▶ _Task brief_: Take the data below and copy exactly the lines starting at the one with "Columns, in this" and finishing at the one with "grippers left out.", both included.

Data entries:
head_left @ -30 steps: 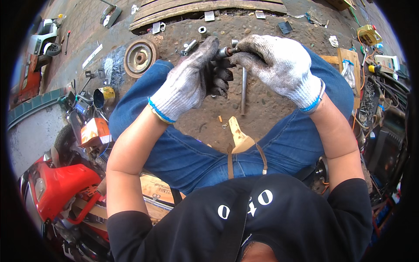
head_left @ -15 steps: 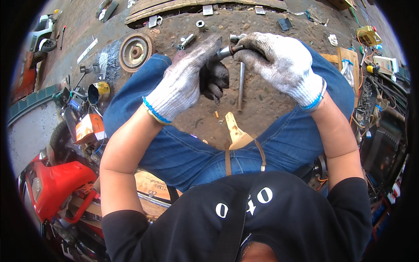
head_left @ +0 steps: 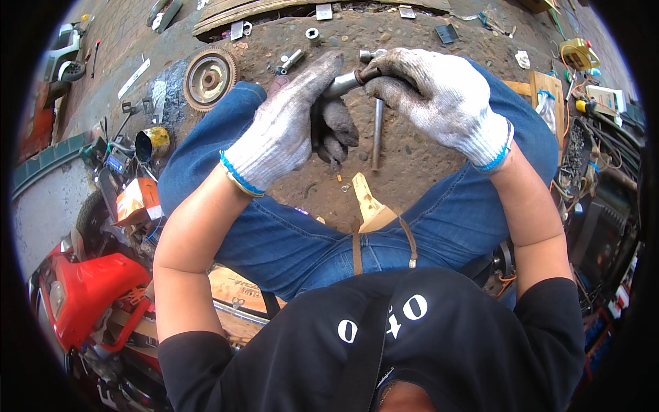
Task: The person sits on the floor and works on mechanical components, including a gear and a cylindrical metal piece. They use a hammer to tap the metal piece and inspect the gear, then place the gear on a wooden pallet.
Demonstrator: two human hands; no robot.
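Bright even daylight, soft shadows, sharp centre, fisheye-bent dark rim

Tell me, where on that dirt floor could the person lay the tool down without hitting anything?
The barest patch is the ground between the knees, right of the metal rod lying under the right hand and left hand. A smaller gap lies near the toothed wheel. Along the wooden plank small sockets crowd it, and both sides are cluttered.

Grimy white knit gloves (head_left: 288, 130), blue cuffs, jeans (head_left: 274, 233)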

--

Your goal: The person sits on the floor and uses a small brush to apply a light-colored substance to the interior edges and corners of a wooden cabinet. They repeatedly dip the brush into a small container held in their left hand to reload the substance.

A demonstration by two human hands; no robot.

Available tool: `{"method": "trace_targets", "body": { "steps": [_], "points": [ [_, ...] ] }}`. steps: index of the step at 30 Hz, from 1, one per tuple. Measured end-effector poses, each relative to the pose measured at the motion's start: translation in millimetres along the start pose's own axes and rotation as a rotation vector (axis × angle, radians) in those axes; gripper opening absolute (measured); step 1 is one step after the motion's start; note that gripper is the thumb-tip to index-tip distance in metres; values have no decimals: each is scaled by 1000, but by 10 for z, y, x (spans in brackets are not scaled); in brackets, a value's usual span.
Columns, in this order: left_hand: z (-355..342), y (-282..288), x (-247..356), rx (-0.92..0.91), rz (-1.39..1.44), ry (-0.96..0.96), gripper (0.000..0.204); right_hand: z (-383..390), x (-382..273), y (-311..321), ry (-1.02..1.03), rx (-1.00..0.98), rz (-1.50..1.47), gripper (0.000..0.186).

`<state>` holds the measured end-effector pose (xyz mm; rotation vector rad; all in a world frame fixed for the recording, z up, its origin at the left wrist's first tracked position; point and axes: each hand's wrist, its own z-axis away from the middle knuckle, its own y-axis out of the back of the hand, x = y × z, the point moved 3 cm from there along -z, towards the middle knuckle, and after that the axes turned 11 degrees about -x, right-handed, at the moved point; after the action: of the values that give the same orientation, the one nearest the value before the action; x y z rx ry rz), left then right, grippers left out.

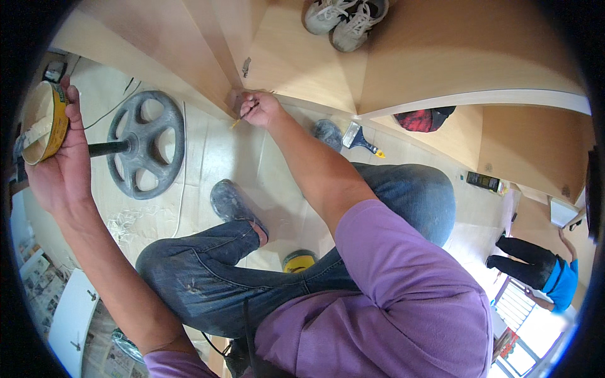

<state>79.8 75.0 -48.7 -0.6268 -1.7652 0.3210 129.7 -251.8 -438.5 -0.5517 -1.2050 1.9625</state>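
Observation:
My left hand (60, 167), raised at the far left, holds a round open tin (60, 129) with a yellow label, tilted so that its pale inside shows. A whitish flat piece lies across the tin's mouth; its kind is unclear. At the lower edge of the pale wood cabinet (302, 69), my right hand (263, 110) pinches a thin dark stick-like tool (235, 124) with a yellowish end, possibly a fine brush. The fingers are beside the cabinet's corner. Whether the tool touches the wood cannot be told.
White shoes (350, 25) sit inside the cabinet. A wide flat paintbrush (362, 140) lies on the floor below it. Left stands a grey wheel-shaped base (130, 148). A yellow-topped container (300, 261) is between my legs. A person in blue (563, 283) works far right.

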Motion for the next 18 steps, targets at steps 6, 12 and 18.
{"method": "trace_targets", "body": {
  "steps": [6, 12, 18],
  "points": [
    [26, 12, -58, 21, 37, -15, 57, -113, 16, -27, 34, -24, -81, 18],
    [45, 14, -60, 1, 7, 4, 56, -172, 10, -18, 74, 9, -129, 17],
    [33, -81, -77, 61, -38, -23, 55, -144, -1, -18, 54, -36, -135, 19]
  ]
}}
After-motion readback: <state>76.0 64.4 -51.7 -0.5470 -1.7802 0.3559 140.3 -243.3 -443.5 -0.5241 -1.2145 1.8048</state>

▶ _Written answer_:
Columns, in this order: left_hand: z (-355..342), y (-282..288), x (-247..356), rx (-0.92..0.91), rz (-1.39..1.44), ry (-0.96..0.96), gripper (0.000..0.204); right_hand: z (-383..390), x (-382..273), y (-311..321), ry (-1.02..1.03), rx (-1.00..0.98), rz (-1.50..1.47), gripper (0.000..0.186).

`<state>` holds the measured end-effector pose (xyz mm; rotation vector rad; all in a world frame fixed for the recording, z up, its origin at the left wrist's first tracked position; point and axes: each hand's wrist, its own z-axis away from the middle knuckle, its own y-axis out of the back of the hand, x = y × z, the point moved 3 cm from there along -z, towards the middle knuckle, and after that the axes turned 11 degrees about -x, right-handed, at the moved point; after the action: of the values that give the same orientation, the one nearest the value before the action; x y z rx ry rz), left then right, grippers left out.

Apart from this answer, nothing more is required.